What is being asked
As the answer, set down the lines below from the one containing "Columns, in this" through the one containing "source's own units", exactly and inclusively, and no others.

Listed records
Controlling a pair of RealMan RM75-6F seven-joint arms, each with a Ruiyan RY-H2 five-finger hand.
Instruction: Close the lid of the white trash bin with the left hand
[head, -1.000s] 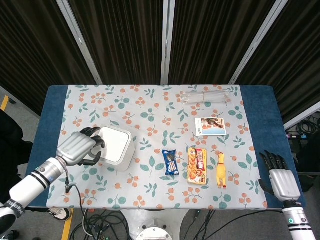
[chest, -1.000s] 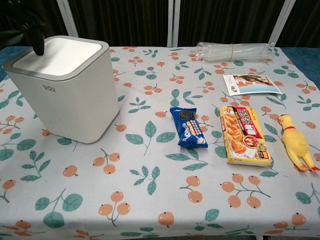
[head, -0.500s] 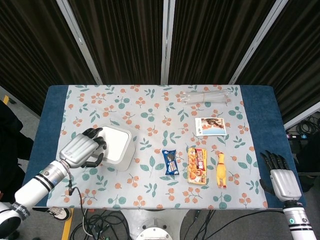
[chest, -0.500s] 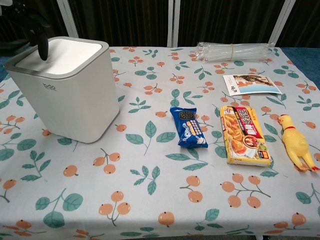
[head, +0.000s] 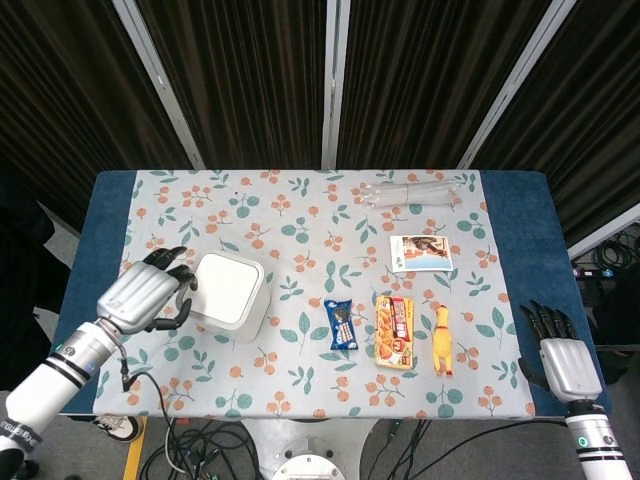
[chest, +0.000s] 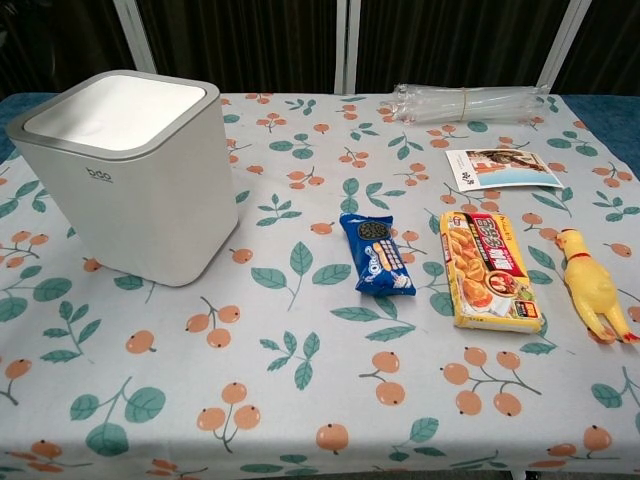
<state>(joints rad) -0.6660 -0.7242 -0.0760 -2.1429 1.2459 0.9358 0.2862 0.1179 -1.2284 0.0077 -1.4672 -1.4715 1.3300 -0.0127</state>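
Note:
The white trash bin (head: 232, 296) (chest: 125, 180) stands on the left part of the table, its flat lid (chest: 115, 105) lying level within the grey rim. My left hand (head: 145, 295) hovers just left of the bin in the head view, fingers apart and holding nothing, with a small gap to the bin's side; the chest view does not show it. My right hand (head: 562, 362) hangs past the table's front right corner, fingers spread, holding nothing.
A blue snack packet (head: 341, 324), an orange food box (head: 395, 331) and a yellow rubber chicken (head: 441, 340) lie in a row right of the bin. A printed card (head: 420, 252) and a clear plastic bundle (head: 412, 190) lie farther back.
My left hand has drawn back to the left, off the bin's lid, and has left the chest view. The bin shifted slightly. The right hand has not moved.

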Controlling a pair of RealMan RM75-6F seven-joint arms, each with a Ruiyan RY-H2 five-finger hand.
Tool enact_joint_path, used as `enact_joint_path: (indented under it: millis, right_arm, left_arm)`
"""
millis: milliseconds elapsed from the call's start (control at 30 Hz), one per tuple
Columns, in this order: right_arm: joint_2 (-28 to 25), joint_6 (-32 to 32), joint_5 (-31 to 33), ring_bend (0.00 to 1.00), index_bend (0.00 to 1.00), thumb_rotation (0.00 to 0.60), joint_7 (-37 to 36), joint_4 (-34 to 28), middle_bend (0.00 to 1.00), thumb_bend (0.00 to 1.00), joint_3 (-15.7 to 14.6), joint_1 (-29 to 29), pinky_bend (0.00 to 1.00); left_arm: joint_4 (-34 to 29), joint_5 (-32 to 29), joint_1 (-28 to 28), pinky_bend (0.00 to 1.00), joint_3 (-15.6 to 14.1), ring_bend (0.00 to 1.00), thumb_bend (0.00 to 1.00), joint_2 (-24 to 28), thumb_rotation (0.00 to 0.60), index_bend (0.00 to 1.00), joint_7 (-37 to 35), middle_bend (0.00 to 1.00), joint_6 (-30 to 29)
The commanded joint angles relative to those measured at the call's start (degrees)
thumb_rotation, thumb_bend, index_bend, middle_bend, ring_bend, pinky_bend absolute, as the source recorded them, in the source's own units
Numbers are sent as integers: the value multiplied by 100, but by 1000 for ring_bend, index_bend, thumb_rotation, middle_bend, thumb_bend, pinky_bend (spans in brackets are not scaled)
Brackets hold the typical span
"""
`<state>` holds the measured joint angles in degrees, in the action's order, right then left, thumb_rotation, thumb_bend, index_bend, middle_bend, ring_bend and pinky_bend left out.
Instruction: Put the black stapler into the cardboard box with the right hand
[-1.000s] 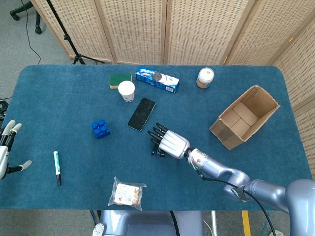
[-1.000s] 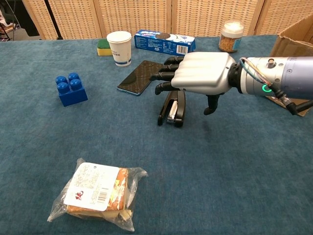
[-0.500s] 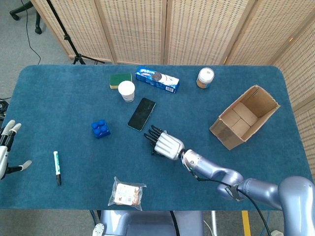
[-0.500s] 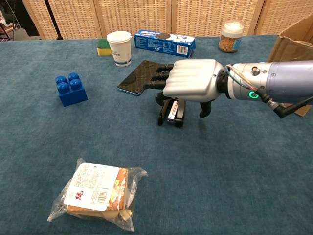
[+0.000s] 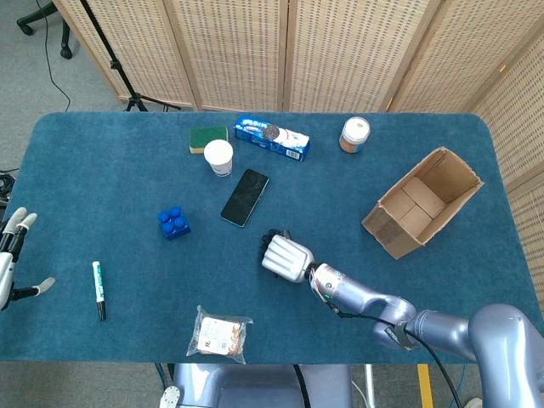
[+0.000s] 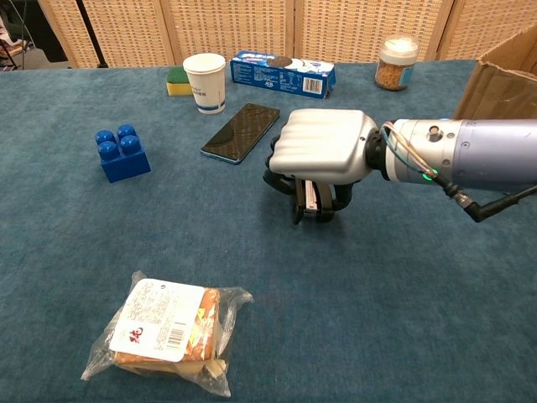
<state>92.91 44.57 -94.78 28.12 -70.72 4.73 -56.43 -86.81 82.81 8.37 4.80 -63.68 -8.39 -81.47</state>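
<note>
1. Lying on the blue-carpeted bench (image 6: 419,319), just beside the flat black smartphone (image 6: 241,132) on its near right: the small black metal-and-plastic stapler (image 6: 314,198), mostly hidden under the white-shelled right hand (image 6: 323,155).
2. Curled down around the stapler's sides, the dark fingers (image 6: 274,179) of that hand; apparently gripping it, with the stapler not visibly lifted.
3. Probably stiff, dense and compact, with smooth sides likely to slip; hinged top possibly prone to swinging open if pinched at one end.
4. Best taken across the middle of the long body, squeezing both halves together.
5. Far right of the smartphone, well apart: the open brown cardboard box (image 5: 422,202).
6. Far left of the smartphone, off the bench edge: the left hand (image 5: 12,259), fingers spread, holding nothing.
</note>
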Motion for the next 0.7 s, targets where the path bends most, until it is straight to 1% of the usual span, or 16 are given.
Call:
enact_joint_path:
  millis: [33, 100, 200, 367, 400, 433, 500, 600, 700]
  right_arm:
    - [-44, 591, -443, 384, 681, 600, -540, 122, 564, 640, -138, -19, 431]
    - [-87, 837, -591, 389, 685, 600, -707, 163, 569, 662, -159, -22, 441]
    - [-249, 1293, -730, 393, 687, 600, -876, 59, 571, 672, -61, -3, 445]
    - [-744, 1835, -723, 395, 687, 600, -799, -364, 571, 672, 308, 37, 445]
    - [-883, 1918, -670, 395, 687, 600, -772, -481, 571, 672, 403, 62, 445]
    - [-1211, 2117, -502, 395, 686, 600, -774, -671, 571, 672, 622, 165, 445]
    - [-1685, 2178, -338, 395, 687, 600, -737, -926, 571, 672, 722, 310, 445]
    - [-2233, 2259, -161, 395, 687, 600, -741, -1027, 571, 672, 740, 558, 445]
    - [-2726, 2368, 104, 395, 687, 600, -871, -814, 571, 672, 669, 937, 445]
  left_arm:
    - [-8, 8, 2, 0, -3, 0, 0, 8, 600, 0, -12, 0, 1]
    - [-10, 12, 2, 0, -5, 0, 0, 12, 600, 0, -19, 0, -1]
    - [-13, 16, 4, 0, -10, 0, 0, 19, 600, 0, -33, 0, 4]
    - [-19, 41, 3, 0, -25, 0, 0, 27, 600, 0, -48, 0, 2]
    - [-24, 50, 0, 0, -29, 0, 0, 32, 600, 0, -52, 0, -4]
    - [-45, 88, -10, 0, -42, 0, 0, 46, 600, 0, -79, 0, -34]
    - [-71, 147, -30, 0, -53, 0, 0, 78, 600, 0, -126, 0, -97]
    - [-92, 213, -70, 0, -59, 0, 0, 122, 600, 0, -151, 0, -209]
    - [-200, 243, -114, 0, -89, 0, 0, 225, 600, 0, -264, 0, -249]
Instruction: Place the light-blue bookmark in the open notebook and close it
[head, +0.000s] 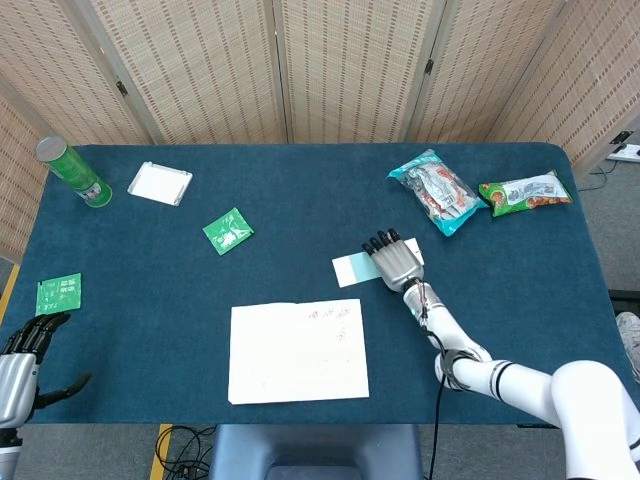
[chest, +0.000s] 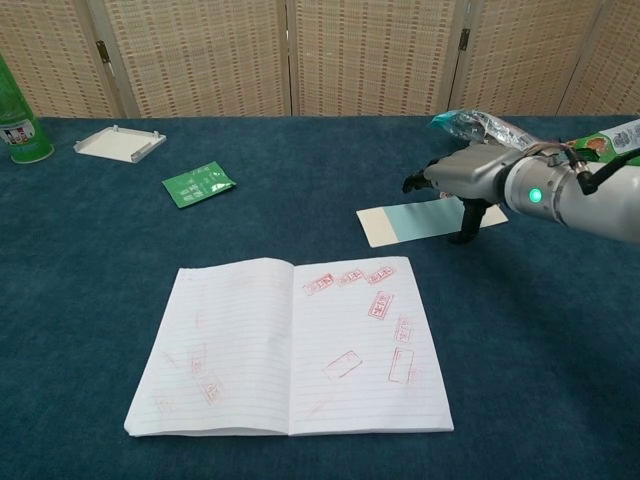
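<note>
Bookmark (head: 356, 267), light blue with a cream end, lies flat on the blue table (head: 300, 200) just right of centre in the head view, its long axis running nearly left to right with a slight rise toward the right. Going left to right: the left hand (head: 20, 350) sits at the lower left corner of the frame, holding nothing, fingers loosely apart, well away from everything in the task. One green can (head: 72, 171) stands at the upper left, with one white tray (head: 159, 183) beside it, and two green packets, one (head: 58, 294) at the left edge and one (head: 228, 230) further in. The one open notebook (head: 297, 351) lies at lower centre, pages up, with red stamps on its right page; the bookmark sits just above its upper right corner, apart from it. The right hand (head: 394, 261) hovers palm down over the bookmark's right half, fingers spread and thumb pointing down beside the strip in the chest view; whether any fingertip touches the paper cannot be told. This hand is plainly the nearer one, and the notebook lies down and to the left of it. Two snack bags (head: 437, 192) (head: 524, 192) lie at the upper right.
</note>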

Written response
Columns, in this order: right_arm: joint_2 (-28 to 25), joint_6 (-32 to 32), joint_5 (-31 to 33), ring_bend (0.00 to 1.00), index_bend (0.00 to 1.00), thumb_rotation (0.00 to 0.60), joint_7 (-37 to 36), joint_4 (-34 to 28), middle_bend (0.00 to 1.00), thumb_bend (0.00 to 1.00), joint_3 (-15.7 to 14.6), joint_1 (-29 to 29), pinky_bend (0.00 to 1.00); left_arm: joint_4 (-34 to 29), joint_5 (-32 to 29), joint_1 (-28 to 28), pinky_bend (0.00 to 1.00), joint_3 (-15.6 to 14.1), ring_bend (0.00 to 1.00), thumb_bend (0.00 to 1.00), joint_2 (-24 to 28), thumb_rotation (0.00 to 0.60), index_bend (0.00 to 1.00), joint_7 (-37 to 35), middle_bend (0.00 to 1.00), joint_6 (-30 to 29)
The commanded joint angles relative to those measured at the call's start (degrees)
thumb_rotation, thumb_bend, index_bend, middle_bend, ring_bend, pinky_bend absolute, as the source recorded them, in the source's own units

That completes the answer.